Given a string s, partition s such that every substring of the partition is a palindrome. Return all possible palindrome partitioning of s.

A palindrome string is a string that reads the same backward as forward.

Example 1

Input: s = "aab" Output: [["a","a","b"],["aa","b"]]

Example 2

Input: s = "a" Output: [["a"]]

Steps

1. Backtracking: We'll use a backtracking algorithm to explore all possible partitions.

2. IsPalindrome Check: A helper function isPalindrome(s) will efficiently determine if a given substring is a palindrome.

3. Recursive Exploration: The main function partition(s) will recursively explore all possible partitions:

   • For each index i from 0 to the length of the string:
     • Check if the substring from 0 to i is a palindrome.
     • If it is, add it to the current partition.
     • Recursively call partition on the remaining substring (from i+1 to the end).
     • Remove the last added palindrome from the current partition (backtracking step) to explore other possibilities.

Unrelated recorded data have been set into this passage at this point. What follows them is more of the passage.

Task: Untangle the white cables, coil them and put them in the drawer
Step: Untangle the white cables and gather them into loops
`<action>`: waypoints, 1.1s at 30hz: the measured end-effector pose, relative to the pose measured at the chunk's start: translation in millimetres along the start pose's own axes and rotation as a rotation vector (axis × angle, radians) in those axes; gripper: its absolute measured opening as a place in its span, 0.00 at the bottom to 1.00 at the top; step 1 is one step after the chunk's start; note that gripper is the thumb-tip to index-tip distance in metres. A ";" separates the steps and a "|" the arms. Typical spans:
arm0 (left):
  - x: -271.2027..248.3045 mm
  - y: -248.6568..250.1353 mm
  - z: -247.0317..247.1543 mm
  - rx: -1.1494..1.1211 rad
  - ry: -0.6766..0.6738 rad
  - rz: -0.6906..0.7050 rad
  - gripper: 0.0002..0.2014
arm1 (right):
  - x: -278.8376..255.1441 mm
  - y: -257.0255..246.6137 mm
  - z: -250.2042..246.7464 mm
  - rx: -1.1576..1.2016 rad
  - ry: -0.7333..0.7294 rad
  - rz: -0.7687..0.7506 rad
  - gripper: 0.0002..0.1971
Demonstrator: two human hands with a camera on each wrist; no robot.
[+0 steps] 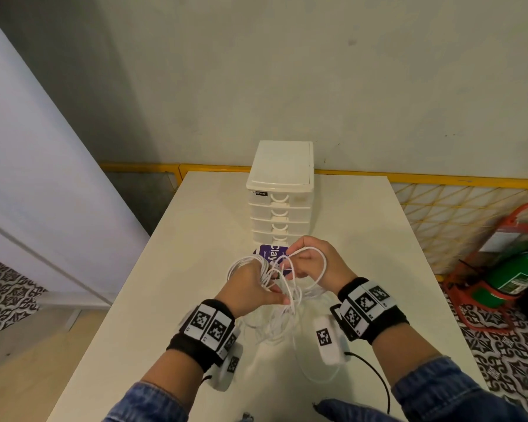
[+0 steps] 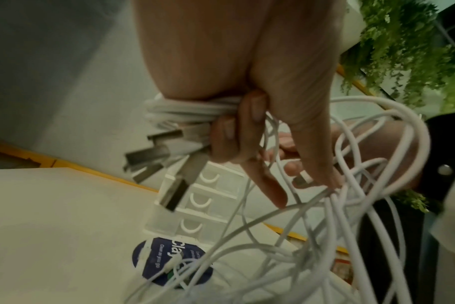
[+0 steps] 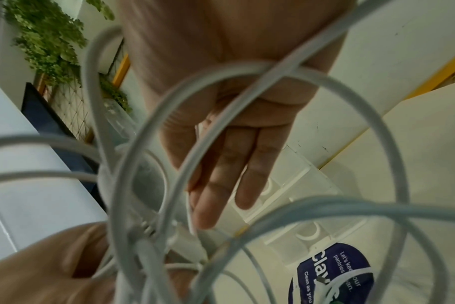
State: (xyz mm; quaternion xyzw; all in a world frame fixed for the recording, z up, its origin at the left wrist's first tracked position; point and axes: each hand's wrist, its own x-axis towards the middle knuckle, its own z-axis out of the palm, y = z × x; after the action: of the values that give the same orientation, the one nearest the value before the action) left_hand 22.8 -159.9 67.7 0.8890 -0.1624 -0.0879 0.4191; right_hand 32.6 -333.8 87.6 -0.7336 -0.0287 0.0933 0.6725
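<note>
Mid-untangle, by the look of things, nothing coiled for good and nothing stowed; left hand (image 1: 252, 286) curled tight round a bunch of white cables (image 1: 282, 300), several metal plugs (image 2: 153, 152) jutting out past the clenched fingers (image 2: 227, 133); right hand (image 1: 313, 263) just beside, raised a little higher, fingers fairly straight, thumb seemingly pinching a single loop (image 1: 319, 266) draped over the hand; remaining tangle hanging straight down between both wrists onto the white table (image 1: 171, 284), long axis roughly vertical from hands to tabletop, slack strands trailing back toward the body; next pull probably up and to the right, away from the left-hand bunch, right hand nearer the free loop; small white drawer unit (image 1: 279, 190) straight ahead beyond both hands, right hand slightly closer; all visible drawers closed, contents not discernible through the cloudy fronts; dark blue round label (image 1: 272, 252) lying flat at the foot of the unit, partly under stray cable.
</note>
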 end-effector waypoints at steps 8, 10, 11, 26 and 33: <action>7.3 -7.2 18.5 -0.013 -0.039 -0.006 0.20 | -5.6 -1.5 -3.6 -0.054 0.022 -0.052 0.10; 6.4 -4.2 20.4 -0.058 -0.015 -0.001 0.16 | -6.6 0.1 -6.1 -0.090 0.019 -0.065 0.11; 6.3 -3.0 21.5 -0.084 -0.008 0.000 0.16 | -6.9 1.6 -7.6 -0.127 0.023 -0.079 0.11; 28.5 -22.0 8.2 -0.313 0.271 -0.242 0.18 | -45.7 6.6 -16.9 -0.544 0.387 -0.188 0.08; 36.7 -31.2 1.6 -0.405 0.347 -0.384 0.15 | -58.3 16.7 21.4 -0.706 0.241 -0.580 0.01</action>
State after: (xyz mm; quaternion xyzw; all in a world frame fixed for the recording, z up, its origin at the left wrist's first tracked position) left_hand 63.2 -155.7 41.9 0.8038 0.1027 -0.0430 0.5844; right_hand -29.8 -324.2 75.1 -0.8847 -0.1840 -0.1997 0.3789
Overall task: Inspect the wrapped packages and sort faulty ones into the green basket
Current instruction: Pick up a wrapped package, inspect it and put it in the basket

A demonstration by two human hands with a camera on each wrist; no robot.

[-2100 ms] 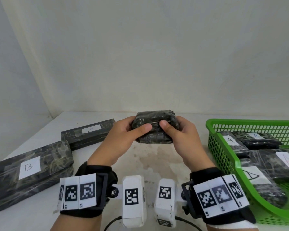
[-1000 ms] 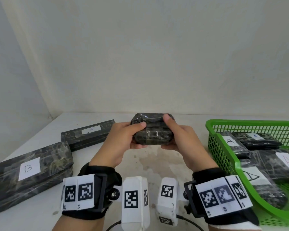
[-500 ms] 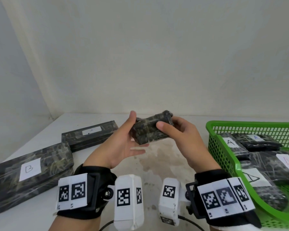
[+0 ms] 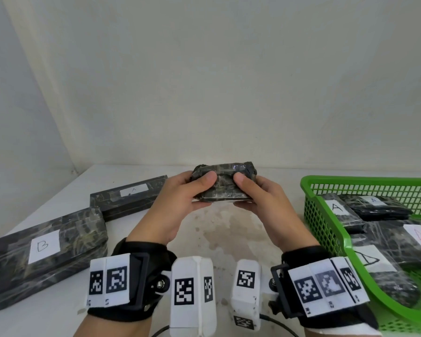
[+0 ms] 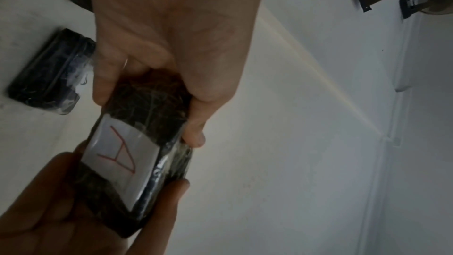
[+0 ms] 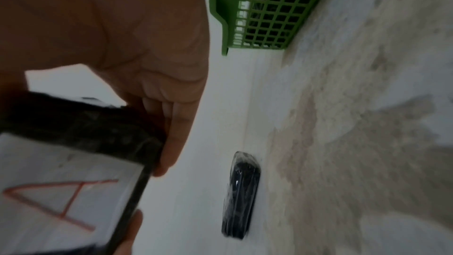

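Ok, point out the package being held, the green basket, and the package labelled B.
held package [image 4: 225,169], head view, its top face above the thumbs
green basket [image 4: 326,215], head view, its left mesh wall
package labelled B [image 4: 83,229], head view, wrap right of the label

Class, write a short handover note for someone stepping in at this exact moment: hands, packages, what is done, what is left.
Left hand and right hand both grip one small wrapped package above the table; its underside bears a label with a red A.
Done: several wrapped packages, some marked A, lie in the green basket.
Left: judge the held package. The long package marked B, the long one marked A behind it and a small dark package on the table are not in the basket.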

4. Result Storage: The results (lists of palindrome partitions) are stored in a list called result.

Explanation

The backtracking approach systematically explores all possible ways to divide the string into palindromes. It's crucial to understand the backtracking step: after exploring a partition with a particular palindrome, we remove that palindrome from the current partition to allow the exploration of other possible partitions. This ensures that all possibilities are covered without redundant computations. The isPalindrome check optimizes the process by preventing unnecessary recursive calls if a substring is not a palindrome.

Code

def isPalindrome(s):
    return s == s[::-1]

def partition(s):
    result = []
    currentPartition = []

    def backtrack(index):
        if index == len(s):
            result.append(currentPartition.copy())
            return

        for i in range(index, len(s)):
            substring = s[index:i+1]
            if isPalindrome(substring):
                currentPartition.append(substring)
                backtrack(i + 1)
                currentPartition.pop()

    backtrack(0)
    return result


#Example Usage
s = "aab"
print(partition(s))  # Output: [['a', 'a', 'b'], ['aa', 'b']]

s = "a"
print(partition(s))  # Output: [['a']]

s = "efe"
print(partition(s)) # Output: [['e', 'f', 'e'], ['efe']]

Complexity

• Time Complexity: O(N * 2^N), where N is the length of the string. This is because there can be up to 2^N possible partitions, and checking if a substring is a palindrome takes O(N) in the worst case.
• Space Complexity: O(N) due to the recursive call stack and the space needed to store the currentPartition and the result list. The space used by currentPartition is proportional to N in the worst case.